The simplest web crawler: a single service fetches URLs one at a time from an in-memory FIFO queue, extracts links, and stores metadata in PostgreSQL. No dedup, no parallelism, no politeness. Demonstrates why sequential crawling caps at ~5 pages/sec.
Designing a web crawler is a classic system design interview question because it forces candidates to reason about recursion at internet scale, politeness constraints, deduplication, and crash recovery. The naive single-threaded BFS approach is where every candidate should start — it establishes the baseline that makes the improvements in distributed architectures measurable and concrete.
The core challenge is fetching pages from the public internet, extracting outbound links, and storing page content for later indexing. In the naive approach, this is done sequentially: a single CrawlService maintains an in-memory FIFO queue of URLs. It dequeues the next URL, issues an HTTP GET to fetch the page (200-2000ms round-trip depending on the server), parses the HTML to extract all outbound links, appends those links to the back of the queue, and writes page metadata (URL, title, HTTP status code, timestamp) to a PostgreSQL database. Then it moves to the next URL.
The sequential fetch loop is the fatal bottleneck. Each page fetch blocks the entire crawl for 200-2000ms. At an average of 500ms per page, the crawler processes approximately 2 pages per second. Even with optimistic 200ms fetches, throughput caps at 5 pages/sec. To crawl 1 billion pages at 5 pages/sec would take 6.3 years. The Producer-Consumer variant solves this by running 20 parallel workers consuming from a Kafka frontier, reaching 400 pages/sec — an 80x improvement.
The second critical flaw is the lack of URL deduplication. Real websites contain abundant link cycles: page A links to page B, which links to page C, which links back to page A. Without dedup, the crawler re-enqueues URLs it has already fetched, causing the queue to grow unboundedly and the crawler to revisit pages endlessly. The queue eventually consumes all available memory and the process crashes. The Producer-Consumer variant adds a Redis Bloom filter that checks each URL before enqueuing, achieving 60% dedup rate (60% of extracted links are already-seen URLs).
The third flaw is the in-memory queue itself. If the CrawlService process crashes — out-of-memory, network partition, deployment — the entire queue is lost. Every URL discovered during the crawl but not yet fetched is gone. The crawl must restart from the seed URLs with no record of progress. The Producer-Consumer variant uses Kafka's durable log with offset-based resumption: crashed workers pick up exactly where they left off.
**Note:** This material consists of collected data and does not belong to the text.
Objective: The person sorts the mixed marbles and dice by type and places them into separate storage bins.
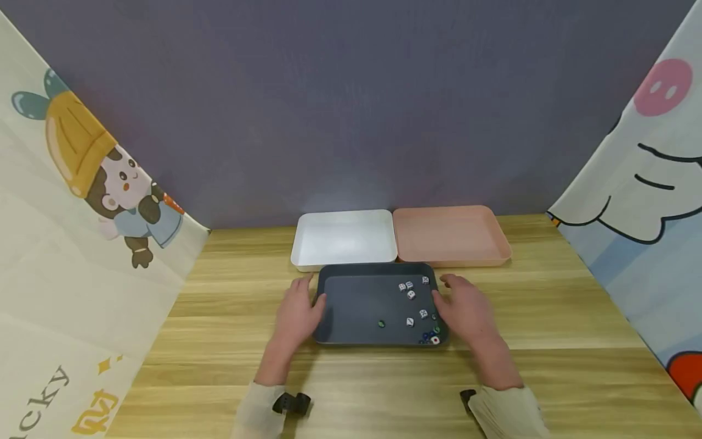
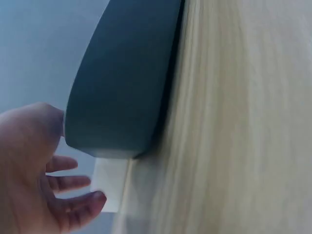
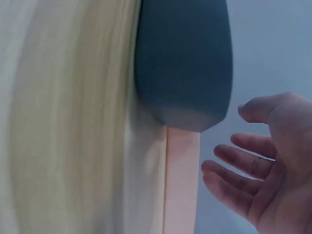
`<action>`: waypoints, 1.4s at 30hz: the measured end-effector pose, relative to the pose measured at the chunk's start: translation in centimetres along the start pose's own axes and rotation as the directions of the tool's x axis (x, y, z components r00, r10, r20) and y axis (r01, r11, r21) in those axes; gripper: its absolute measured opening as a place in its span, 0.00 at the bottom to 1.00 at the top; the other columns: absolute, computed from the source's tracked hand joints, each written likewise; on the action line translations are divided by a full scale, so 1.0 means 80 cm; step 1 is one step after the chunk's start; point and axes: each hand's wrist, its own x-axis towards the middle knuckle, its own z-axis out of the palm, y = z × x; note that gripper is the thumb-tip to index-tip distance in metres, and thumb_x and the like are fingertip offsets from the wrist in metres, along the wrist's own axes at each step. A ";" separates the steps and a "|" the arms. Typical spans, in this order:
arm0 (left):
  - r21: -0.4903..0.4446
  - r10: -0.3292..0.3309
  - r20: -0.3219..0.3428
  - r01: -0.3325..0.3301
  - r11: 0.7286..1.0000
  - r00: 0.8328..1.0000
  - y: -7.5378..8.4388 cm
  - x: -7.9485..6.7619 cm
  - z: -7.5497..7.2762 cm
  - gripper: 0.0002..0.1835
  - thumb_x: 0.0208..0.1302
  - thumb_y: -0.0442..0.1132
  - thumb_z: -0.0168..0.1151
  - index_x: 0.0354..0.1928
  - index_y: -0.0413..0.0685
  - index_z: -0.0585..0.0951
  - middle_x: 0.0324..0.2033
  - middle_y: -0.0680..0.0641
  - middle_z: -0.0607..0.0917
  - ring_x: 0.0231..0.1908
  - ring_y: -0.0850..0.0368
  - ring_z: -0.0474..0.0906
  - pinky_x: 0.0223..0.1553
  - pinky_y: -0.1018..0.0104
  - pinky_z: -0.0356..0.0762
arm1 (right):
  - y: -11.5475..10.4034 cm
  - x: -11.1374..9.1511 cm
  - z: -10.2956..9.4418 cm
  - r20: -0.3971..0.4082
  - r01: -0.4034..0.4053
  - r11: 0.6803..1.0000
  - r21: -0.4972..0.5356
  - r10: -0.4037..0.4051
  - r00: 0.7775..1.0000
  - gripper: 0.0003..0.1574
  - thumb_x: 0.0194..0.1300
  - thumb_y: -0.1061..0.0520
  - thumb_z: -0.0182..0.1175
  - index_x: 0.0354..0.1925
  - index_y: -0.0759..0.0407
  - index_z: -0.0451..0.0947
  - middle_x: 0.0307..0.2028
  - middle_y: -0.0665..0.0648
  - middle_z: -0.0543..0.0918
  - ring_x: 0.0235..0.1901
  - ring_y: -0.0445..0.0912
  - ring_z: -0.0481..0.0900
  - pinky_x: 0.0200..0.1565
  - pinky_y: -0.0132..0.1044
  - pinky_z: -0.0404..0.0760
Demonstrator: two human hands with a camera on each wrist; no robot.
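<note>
A dark grey tray (image 1: pixel 362 302) lies on the table, with several white dice (image 1: pixel 411 295) toward its right side. Small blue and green pieces (image 1: pixel 428 336) cluster in its near right corner, and one green piece (image 1: pixel 381 324) sits nearer the middle. My left hand (image 1: pixel 297 312) is at the tray's left end, thumb right at the rim and the other fingers loosely spread, as the left wrist view shows. At the right end is my right hand (image 1: pixel 466 308); in the right wrist view its thumb (image 3: pixel 263 108) stands off the tray wall and its fingers are relaxed.
Behind the dark tray stand a white tray (image 1: pixel 345 238) on the left and a pink tray (image 1: pixel 452 236) on the right, side by side. A grey wall (image 1: pixel 351 110) rises behind the wooden table (image 1: pixel 548 317). Printed cloths (image 1: pixel 49 256) flank both sides.
</note>
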 end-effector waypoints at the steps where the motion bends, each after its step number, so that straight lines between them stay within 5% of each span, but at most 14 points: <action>1: -0.054 -0.016 0.014 0.017 0.998 1.000 -0.003 0.000 0.001 0.30 0.67 0.44 0.61 0.66 0.38 0.68 0.57 0.37 0.74 0.54 0.41 0.73 0.49 0.47 0.74 | 0.003 0.000 0.000 0.014 -0.019 1.000 0.007 0.019 1.000 0.26 0.66 0.51 0.61 0.56 0.67 0.75 0.46 0.66 0.82 0.43 0.61 0.81 0.41 0.56 0.78; 7: -0.381 -0.078 0.078 0.102 0.919 0.994 -0.015 0.000 0.011 0.28 0.67 0.36 0.61 0.66 0.34 0.68 0.55 0.37 0.75 0.51 0.44 0.77 0.47 0.54 0.78 | 0.017 -0.003 0.006 0.049 -0.080 0.993 0.090 0.076 0.996 0.24 0.64 0.53 0.62 0.52 0.68 0.78 0.39 0.64 0.85 0.39 0.60 0.82 0.41 0.55 0.78; 13: -0.495 -0.090 0.067 0.111 0.862 0.994 -0.024 -0.003 0.020 0.24 0.65 0.29 0.60 0.63 0.31 0.72 0.51 0.36 0.79 0.50 0.43 0.79 0.45 0.56 0.79 | 0.022 -0.004 0.017 0.128 -0.110 0.980 0.165 0.090 0.988 0.19 0.65 0.57 0.60 0.50 0.68 0.81 0.36 0.60 0.86 0.37 0.53 0.83 0.41 0.51 0.80; 21: -0.523 -0.065 0.058 0.086 0.848 0.996 -0.021 -0.002 0.023 0.23 0.65 0.26 0.58 0.62 0.30 0.72 0.49 0.35 0.80 0.46 0.44 0.82 0.39 0.61 0.81 | 0.020 -0.001 0.016 0.144 -0.117 0.981 0.153 0.095 0.985 0.17 0.64 0.61 0.59 0.49 0.69 0.81 0.35 0.60 0.85 0.32 0.48 0.80 0.35 0.46 0.80; 42: -0.498 -0.012 0.076 0.048 0.866 0.997 -0.003 0.010 0.044 0.24 0.65 0.29 0.61 0.63 0.35 0.73 0.48 0.38 0.81 0.44 0.47 0.82 0.39 0.63 0.80 | 0.052 -0.002 -0.006 0.120 -0.120 0.974 0.190 0.098 0.988 0.17 0.66 0.61 0.57 0.50 0.69 0.81 0.33 0.59 0.84 0.31 0.49 0.78 0.34 0.45 0.78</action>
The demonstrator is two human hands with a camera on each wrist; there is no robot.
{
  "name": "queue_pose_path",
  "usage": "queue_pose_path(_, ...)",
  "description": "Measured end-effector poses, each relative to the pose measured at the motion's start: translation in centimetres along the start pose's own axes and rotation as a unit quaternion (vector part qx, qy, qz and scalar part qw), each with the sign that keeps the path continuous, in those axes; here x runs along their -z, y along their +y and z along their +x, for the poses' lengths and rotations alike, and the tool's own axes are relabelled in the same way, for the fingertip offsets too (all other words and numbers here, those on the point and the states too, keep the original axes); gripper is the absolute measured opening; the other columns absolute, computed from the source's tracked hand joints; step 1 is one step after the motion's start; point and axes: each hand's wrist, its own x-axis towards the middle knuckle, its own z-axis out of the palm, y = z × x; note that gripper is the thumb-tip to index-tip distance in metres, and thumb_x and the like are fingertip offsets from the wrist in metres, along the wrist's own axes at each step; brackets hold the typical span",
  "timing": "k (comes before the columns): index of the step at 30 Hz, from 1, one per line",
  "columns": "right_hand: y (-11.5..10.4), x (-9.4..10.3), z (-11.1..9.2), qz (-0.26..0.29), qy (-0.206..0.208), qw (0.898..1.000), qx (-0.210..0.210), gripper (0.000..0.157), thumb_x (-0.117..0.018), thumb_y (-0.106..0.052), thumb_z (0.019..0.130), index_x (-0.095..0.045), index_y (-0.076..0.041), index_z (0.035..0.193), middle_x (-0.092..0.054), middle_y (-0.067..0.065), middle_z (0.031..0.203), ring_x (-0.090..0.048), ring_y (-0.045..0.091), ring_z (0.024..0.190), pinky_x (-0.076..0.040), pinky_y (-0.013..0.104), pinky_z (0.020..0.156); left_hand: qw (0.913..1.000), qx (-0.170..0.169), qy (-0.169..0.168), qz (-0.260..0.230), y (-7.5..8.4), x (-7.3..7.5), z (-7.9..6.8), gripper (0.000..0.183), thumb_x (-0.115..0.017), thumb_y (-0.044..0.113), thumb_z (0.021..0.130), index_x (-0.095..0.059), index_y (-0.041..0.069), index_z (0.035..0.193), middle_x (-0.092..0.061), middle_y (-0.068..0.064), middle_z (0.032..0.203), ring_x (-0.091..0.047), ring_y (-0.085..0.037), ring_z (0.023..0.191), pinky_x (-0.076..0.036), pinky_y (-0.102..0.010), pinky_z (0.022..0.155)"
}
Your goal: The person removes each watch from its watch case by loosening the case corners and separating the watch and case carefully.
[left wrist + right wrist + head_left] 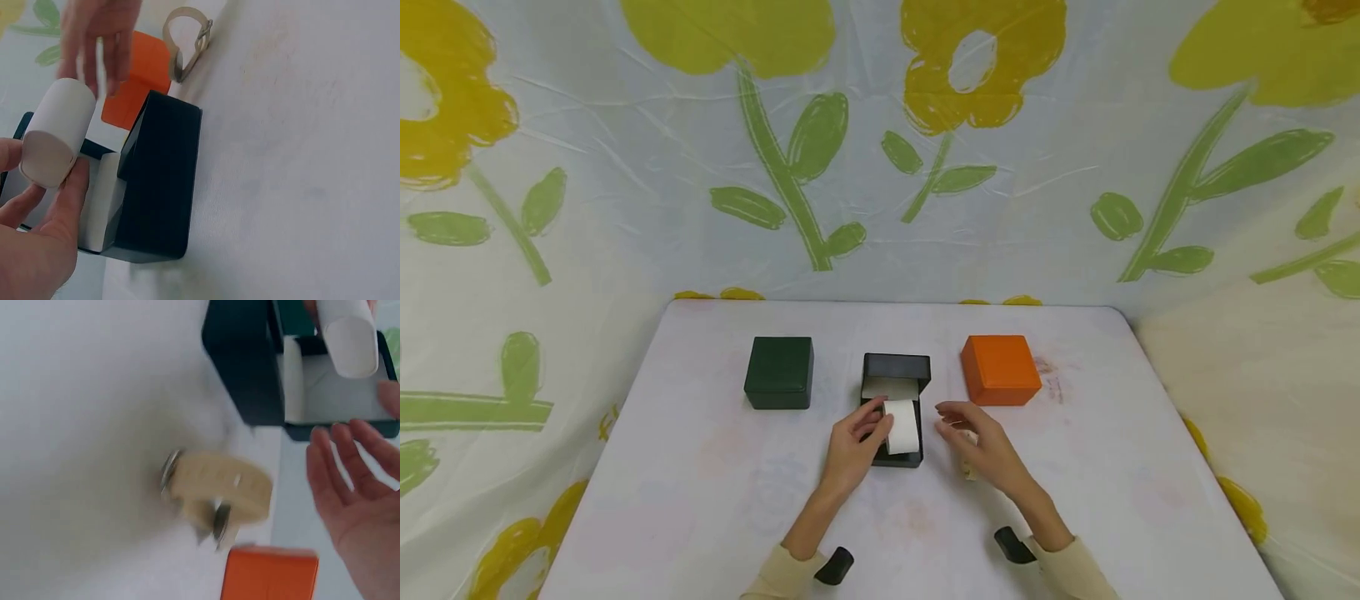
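Note:
My left hand (855,437) pinches a white, rolled watch cushion (902,427) between thumb and fingers, over an open black watch box (897,367). Its lid stands up at the back, and the left wrist view shows a pale lining inside. To the right of the box is my right hand (983,446), fingers loosely bent and nothing in them. A watch with a beige strap (219,484) stands on the table beside that hand, its strap closed in a loop. From the head view the right hand hides most of the watch.
A closed dark green box (778,372) stands to the left of the black one, and a closed orange box (1002,371) to the right. The white table (700,517) ends at a flower-printed cloth (1022,217) behind and at the sides.

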Motion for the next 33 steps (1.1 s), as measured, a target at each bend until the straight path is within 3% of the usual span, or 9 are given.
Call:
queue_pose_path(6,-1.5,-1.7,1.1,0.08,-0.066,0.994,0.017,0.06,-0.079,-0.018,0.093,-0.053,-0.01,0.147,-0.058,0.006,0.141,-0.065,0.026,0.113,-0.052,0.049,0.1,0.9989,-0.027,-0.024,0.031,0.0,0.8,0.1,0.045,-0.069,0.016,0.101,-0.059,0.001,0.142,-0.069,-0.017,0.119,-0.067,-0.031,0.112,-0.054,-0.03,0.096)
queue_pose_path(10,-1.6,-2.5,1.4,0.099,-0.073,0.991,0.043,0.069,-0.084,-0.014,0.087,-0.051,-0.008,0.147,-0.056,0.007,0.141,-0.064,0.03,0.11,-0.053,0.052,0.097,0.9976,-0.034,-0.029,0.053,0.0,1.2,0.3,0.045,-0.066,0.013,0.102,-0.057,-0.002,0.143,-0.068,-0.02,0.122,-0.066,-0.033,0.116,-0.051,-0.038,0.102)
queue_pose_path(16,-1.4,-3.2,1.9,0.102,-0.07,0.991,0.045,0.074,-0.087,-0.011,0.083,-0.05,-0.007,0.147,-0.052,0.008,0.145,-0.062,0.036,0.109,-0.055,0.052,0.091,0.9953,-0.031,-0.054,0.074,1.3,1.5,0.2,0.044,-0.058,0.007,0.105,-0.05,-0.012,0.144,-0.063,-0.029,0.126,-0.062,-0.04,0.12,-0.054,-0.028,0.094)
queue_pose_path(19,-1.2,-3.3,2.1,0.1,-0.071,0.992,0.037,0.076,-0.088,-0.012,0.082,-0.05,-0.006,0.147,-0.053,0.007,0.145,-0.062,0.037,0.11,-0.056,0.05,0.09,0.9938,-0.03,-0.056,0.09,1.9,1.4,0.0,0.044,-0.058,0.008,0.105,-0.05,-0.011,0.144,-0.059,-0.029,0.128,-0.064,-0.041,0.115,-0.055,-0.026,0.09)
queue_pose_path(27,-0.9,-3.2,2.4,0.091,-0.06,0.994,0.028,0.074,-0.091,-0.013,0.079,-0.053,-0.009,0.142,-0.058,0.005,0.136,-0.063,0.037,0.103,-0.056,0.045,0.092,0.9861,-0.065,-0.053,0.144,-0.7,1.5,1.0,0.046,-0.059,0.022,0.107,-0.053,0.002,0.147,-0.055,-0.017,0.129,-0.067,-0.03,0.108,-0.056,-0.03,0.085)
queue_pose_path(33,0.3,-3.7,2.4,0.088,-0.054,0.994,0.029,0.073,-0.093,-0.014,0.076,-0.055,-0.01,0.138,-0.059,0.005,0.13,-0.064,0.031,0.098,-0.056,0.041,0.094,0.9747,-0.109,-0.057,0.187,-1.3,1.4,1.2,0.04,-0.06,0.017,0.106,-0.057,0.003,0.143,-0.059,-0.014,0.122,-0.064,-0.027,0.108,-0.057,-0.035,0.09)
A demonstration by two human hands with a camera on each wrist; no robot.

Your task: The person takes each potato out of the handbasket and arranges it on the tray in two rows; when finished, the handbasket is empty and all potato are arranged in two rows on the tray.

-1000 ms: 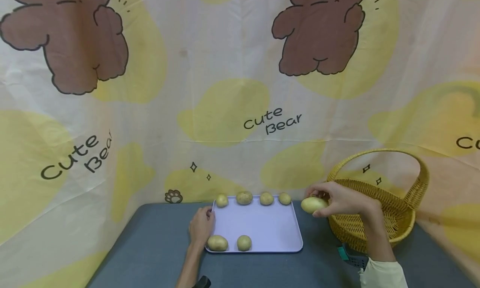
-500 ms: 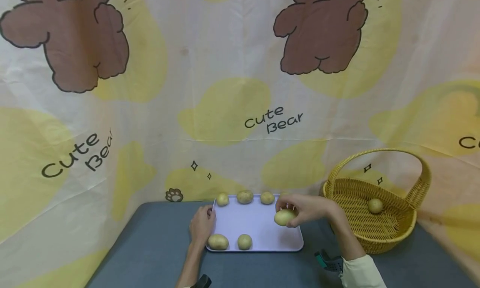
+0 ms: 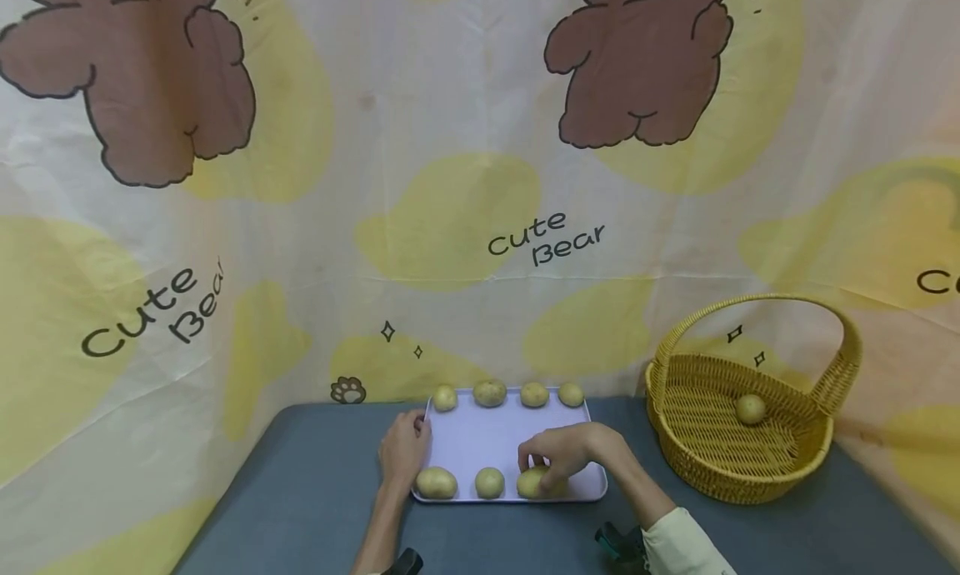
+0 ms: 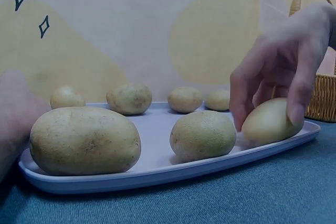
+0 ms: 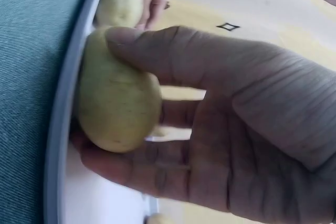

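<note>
My right hand (image 3: pixel 561 448) grips a smooth, pale oval potato (image 3: pixel 530 483) low over the near right part of a pale lilac tray (image 3: pixel 480 442). In the right wrist view the thumb lies along one side of this potato (image 5: pixel 116 95) and the fingers curl under the other. At the tray's left rim, my left hand (image 3: pixel 402 454) holds the edge with bent fingers. Along the tray's near side sit a large oval potato (image 4: pixel 84 141) and a rounder potato (image 4: pixel 203 136). A row of several potatoes (image 3: pixel 489 393) lines the far side.
A yellow woven basket (image 3: pixel 738 479) with a tall handle stands right of the tray, one round potato (image 3: pixel 751 409) inside. The table top (image 3: pixel 315 492) is dark grey-blue. Behind it hangs a bear-printed cloth (image 3: pixel 450 225).
My right hand has carried the oval potato leftward from beside the basket, over the tray, and down to its near right part. The left hand has stayed at the rim.
</note>
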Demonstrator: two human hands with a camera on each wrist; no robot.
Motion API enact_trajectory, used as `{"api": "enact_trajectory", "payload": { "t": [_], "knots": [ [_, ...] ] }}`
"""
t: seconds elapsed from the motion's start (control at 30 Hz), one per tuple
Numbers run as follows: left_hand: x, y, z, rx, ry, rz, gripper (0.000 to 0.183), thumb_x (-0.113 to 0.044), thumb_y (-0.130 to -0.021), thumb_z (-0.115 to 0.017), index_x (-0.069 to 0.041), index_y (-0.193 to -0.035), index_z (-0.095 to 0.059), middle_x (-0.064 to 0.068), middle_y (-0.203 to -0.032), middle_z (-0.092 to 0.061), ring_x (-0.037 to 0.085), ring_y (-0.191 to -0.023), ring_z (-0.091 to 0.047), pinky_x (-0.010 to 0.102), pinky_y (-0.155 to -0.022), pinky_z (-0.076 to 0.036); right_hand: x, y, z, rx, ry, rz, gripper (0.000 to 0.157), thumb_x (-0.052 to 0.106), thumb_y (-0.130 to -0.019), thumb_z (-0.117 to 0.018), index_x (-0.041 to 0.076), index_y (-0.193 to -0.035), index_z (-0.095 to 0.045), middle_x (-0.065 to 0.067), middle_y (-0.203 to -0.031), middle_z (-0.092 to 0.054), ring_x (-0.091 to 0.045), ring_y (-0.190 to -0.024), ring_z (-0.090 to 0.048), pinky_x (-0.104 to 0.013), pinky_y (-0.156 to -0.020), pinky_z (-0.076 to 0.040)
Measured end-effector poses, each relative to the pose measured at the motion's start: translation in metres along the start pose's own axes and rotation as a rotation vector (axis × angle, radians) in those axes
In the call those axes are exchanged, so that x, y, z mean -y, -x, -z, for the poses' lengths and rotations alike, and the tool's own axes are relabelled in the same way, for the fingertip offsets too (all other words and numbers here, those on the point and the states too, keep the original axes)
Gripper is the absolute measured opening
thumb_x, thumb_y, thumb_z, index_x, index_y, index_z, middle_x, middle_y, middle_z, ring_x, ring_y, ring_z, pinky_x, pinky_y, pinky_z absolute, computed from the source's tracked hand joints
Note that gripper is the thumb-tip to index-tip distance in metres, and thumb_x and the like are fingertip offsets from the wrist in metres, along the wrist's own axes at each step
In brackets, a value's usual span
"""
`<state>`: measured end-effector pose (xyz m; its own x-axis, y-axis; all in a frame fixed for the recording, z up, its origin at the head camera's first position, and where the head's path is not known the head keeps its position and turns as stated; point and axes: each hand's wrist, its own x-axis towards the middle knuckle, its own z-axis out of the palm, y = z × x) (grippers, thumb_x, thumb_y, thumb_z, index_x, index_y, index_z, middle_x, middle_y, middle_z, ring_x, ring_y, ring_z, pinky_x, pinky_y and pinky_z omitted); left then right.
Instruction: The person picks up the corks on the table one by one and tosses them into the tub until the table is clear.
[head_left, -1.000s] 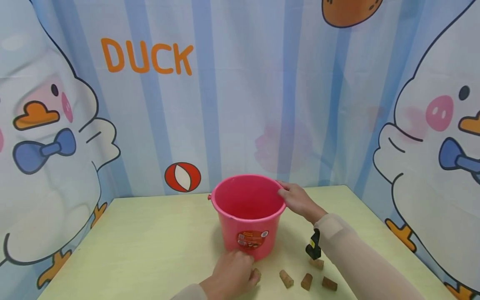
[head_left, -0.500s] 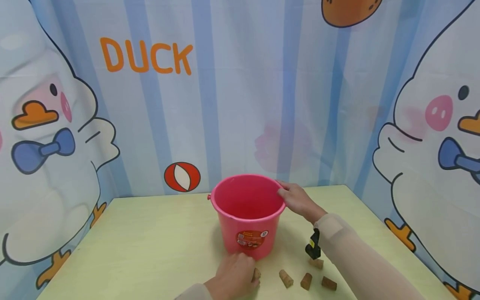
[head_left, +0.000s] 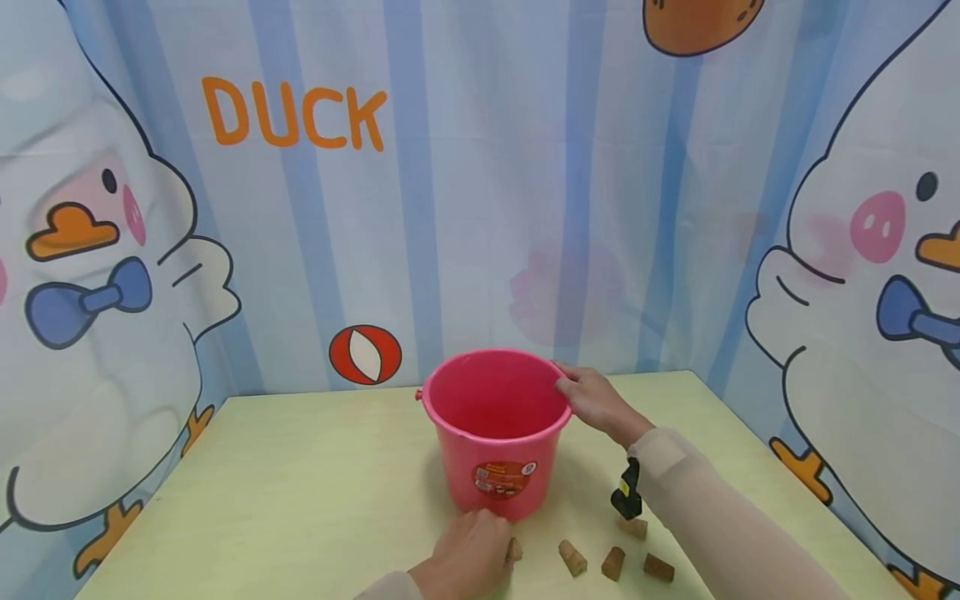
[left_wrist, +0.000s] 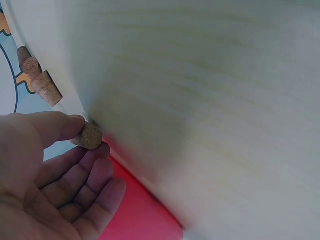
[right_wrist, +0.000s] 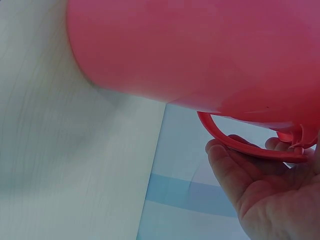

This template makes these limitations visible and quantifiable. Run the simulation at different scales and watch the single-threaded throughput ceiling, the unbounded queue growth from link cycles, and the catastrophic state loss on crash. The comparison with the Producer-Consumer and Distributed variants provides the concrete numbers that interviewers expect.
The naive web crawler is a three-component linear architecture: SeedClient, CrawlService, and CrawlDatabase (PostgreSQL). There is no cache, no event stream, no worker pool, no deduplication layer, and no content storage beyond metadata.
All traffic enters through the SeedClient, which injects initial seed URLs via POST /api/v1/seeds. The SeedClient is the only external entry point — all subsequent URLs are discovered internally through link extraction during the crawl loop. Seed injection is low-volume (approximately 5 RPS) and is typically a one-time operation to kick off the crawl.
The CrawlService is a single-instance stateless REST API running on 1 pod with 10 threads on AWS ECS Fargate (1 vCPU, 2 GB RAM). It maintains an in-memory FIFO queue and runs a sequential BFS crawl loop. For each iteration: (1) dequeue the next URL from the in-memory queue, (2) issue an HTTP GET to fetch the page (200-2000ms round-trip), (3) parse the HTML using a simple DOM parser to extract all anchor tags with href attributes, (4) append all extracted URLs to the back of the queue without any dedup check, (5) write page metadata to CrawlDatabase via a synchronous INSERT. The service also exposes GET /api/v1/stats for crawl progress monitoring.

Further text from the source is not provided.